Catch Phrases You Should Stop Saying

Catch phrases you should quit saying according to Men’s Health:

“I meant to…”
Translation: “I thought of you, and then immediately thought of something better.” It’s not always the thought that counts.

“I’m sorry you feel that way.”
An apology doesn’t need to be long or repetitious. You just need to mean it, and to acknowledge that you were wrong not that someone thought you were wrong.

“I’m not here to make friends.”
Reality TV contestants say that to each other all the time. Seriously. Search the phrase on YouTube. Know when that attitude helps in the real world? Never.

“It’s a win–win.”
Say that and other people hear, “I win and you lose, but you won’t realize that for another 2 weeks when I’m nowhere to be found, so in the end, I win twice.”

“How much do I owe?”
Long division is for the classroom, not the restaurant. Pick up the check once in a while and you won’t feel guilty when your friends do it. It all evens out.

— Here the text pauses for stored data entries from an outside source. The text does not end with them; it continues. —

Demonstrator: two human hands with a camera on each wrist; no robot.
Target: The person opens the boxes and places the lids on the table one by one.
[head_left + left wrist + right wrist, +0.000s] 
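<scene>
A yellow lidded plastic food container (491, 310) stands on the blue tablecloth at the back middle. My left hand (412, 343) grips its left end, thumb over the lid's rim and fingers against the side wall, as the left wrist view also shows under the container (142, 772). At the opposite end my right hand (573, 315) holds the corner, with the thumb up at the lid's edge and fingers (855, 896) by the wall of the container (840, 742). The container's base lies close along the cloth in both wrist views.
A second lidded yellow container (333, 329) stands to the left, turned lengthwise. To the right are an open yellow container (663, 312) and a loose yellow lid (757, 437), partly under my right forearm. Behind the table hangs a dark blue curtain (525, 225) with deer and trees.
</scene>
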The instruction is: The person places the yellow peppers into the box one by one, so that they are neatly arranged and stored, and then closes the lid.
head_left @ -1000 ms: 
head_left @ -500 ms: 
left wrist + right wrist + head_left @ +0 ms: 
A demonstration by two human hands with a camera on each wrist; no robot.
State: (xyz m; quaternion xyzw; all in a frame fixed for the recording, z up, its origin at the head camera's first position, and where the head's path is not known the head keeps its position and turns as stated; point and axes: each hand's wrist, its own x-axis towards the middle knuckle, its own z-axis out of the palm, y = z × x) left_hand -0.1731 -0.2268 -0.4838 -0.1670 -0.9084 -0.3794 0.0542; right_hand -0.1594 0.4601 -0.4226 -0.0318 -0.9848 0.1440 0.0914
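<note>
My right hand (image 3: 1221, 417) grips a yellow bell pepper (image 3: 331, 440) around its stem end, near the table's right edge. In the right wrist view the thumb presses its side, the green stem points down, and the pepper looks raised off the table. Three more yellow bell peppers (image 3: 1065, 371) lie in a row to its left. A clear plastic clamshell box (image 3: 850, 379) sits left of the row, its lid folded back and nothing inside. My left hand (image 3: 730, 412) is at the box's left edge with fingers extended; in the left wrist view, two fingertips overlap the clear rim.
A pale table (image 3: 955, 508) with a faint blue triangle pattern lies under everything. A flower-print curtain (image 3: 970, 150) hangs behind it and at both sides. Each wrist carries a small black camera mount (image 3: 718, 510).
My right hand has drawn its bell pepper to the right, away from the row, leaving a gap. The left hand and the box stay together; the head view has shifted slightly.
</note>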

“Here’s what you should do.”
Girls are right: You don’t have to fix every problem. Listening is its own form of help. So let her or your buddy vent, and offer direction only if they ask, “What should I do?”

Anything you scream over live music.
We’re not sure why you’re at the show if you’re not listening, but rest assured everyone else paid $100 to hear “Jungleland,” not what you had for dinner. And when you scream into somebody’s ear, it hurts.

“Cheers!”
It’s like a British car on U.S. roads: ill fitting and dangerous.

“Oh, I know. That’s like when I…”
When a person’s telling a story, this is not an invitation to break in with your own anecdote. Your pal has the floor. When it’s your turn, you’ll appreciate his silence.

“Can you help me move?”
It’s fun to move friends into dorm rooms, not into real homes. If you have a job, come on: Pony up for movers. Then you can invite your friends over for a housewarming party. You’ll be amazed how much beer they’re happy to carry in themselves.

“I’m a good multitasker.”
No, you’re not. Nobody is. And as you peck at your BlackBerry under the dinner table, everyone is silently offended. But at least whoever you’re writing is enjoying a lousy e-mail.

“When are you going to stop talking?”
Maybe you’re not saying it out loud, but we can all see it on your unengaged face. If a conversation bores you, make it better by contributing.

“You’re wrong.”
Healthy disagreement makes you an interesting guy to talk to. Dismissing someone’s idea entirely makes you a radio yakker.

“Call you back later, okay?”
Men have a hard enough time reaching out. When your friend says, “Hey, I need to talk,” he isn’t being casual. He’s downplaying. And whatever else you’re doing can wait.